◆ **Exercise goal**: Look below for the line holding "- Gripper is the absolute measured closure" and the line holding "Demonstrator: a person". Repeat those two and everything between, exactly.

= = = = = = =

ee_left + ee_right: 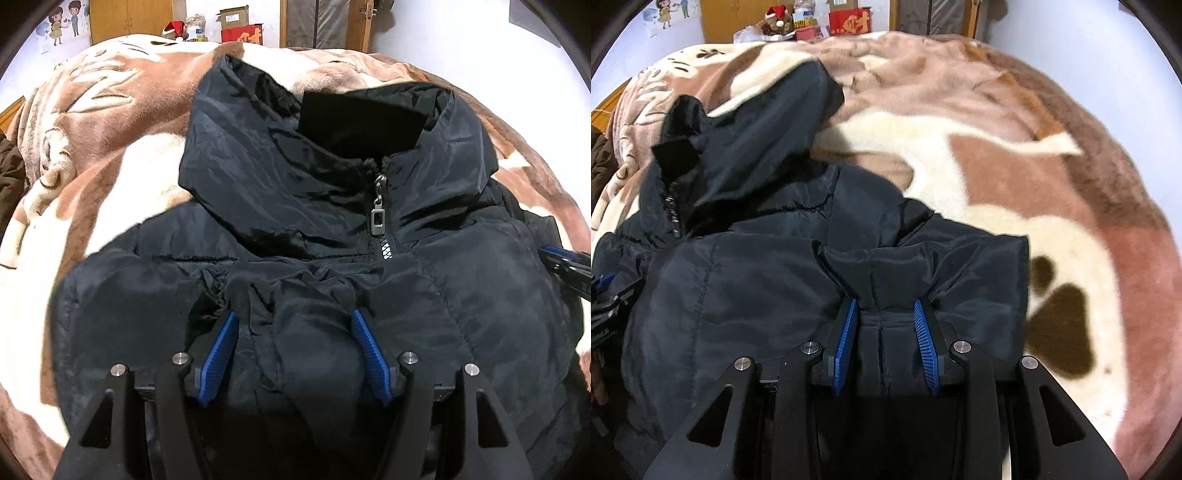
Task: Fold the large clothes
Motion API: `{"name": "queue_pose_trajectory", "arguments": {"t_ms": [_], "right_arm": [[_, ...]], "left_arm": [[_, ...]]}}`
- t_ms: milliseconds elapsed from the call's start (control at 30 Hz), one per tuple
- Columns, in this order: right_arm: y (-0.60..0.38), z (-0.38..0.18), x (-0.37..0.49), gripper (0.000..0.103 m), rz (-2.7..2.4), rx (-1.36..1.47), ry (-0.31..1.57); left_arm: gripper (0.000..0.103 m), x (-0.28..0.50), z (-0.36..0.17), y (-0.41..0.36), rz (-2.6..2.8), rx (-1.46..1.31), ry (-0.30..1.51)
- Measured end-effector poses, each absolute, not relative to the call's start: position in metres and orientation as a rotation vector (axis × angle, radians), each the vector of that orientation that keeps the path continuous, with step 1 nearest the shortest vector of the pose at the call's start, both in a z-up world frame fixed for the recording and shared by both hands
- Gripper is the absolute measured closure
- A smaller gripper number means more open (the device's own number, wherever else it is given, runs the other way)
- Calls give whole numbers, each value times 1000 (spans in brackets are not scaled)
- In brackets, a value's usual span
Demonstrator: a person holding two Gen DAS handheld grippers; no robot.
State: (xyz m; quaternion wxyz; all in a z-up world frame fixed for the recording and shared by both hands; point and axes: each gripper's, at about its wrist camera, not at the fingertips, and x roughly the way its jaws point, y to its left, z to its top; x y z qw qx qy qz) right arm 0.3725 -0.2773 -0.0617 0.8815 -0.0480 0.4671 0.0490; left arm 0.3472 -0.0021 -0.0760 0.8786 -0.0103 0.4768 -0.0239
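1. Black padded jacket (332, 206) lies on the bed, on a brown-and-cream plush blanket (110, 122). It faces front-up, with the zipper pull (377, 218) at the throat and the hood (280, 147) spread toward the far side of the bed.

2. Left gripper (291, 321): blue pads stand fairly wide, but a thick bunch of jacket fabric fills the gap and puckers at both pads. I read that as clamped on the jacket.

3. Right gripper (884, 306): pads closer together, pinched on a narrower gathered fold with a seam running down between them. Also clamped. Seen from the right wrist, this fold sits at the jacket's edge nearest the bare blanket.

4. Risk: the shell is slick and shiny, the fill puffy. A pinch on the outer layer alone could slide out once the jacket's weight comes on, the left grip more likely, since its bunch is bulkier and looser.

5. Risk: if the two hands travel unevenly, the fold line will skew and the hood could drag or bunch underneath.

6. Risk: the plush blanket may cling and lift with the jacket if a pad has caught pile. I cannot tell from here.

7. Look of the garment: creased hood, quilted body, matte sheen, no sleeve clearly in view.

8. Beyond the bed are a wooden wardrobe (129, 18), a red box (242, 33) and a cardboard box (232, 16).
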Motion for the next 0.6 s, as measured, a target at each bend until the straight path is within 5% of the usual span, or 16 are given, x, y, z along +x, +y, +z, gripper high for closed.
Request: {"name": "queue_pose_trajectory", "arguments": {"t_ms": [267, 600], "right_arm": [[-274, -39, 311, 70, 193, -37, 899], [-258, -90, 334, 70, 207, -91, 1020]], "left_arm": [[45, 300, -18, -6, -85, -25, 875], [42, 309, -76, -11, -67, 3, 994]]}}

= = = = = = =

◆ **Finished task**:
- Gripper is the absolute measured closure
- A smaller gripper number means more open (the device's own number, wherever else it is given, runs the other way)
- Calls give whole numbers, each value times 1000 (spans in brackets are not scaled)
- In brackets, a value's usual span
Demonstrator: a person holding two Gen DAS handheld grippers; no robot.

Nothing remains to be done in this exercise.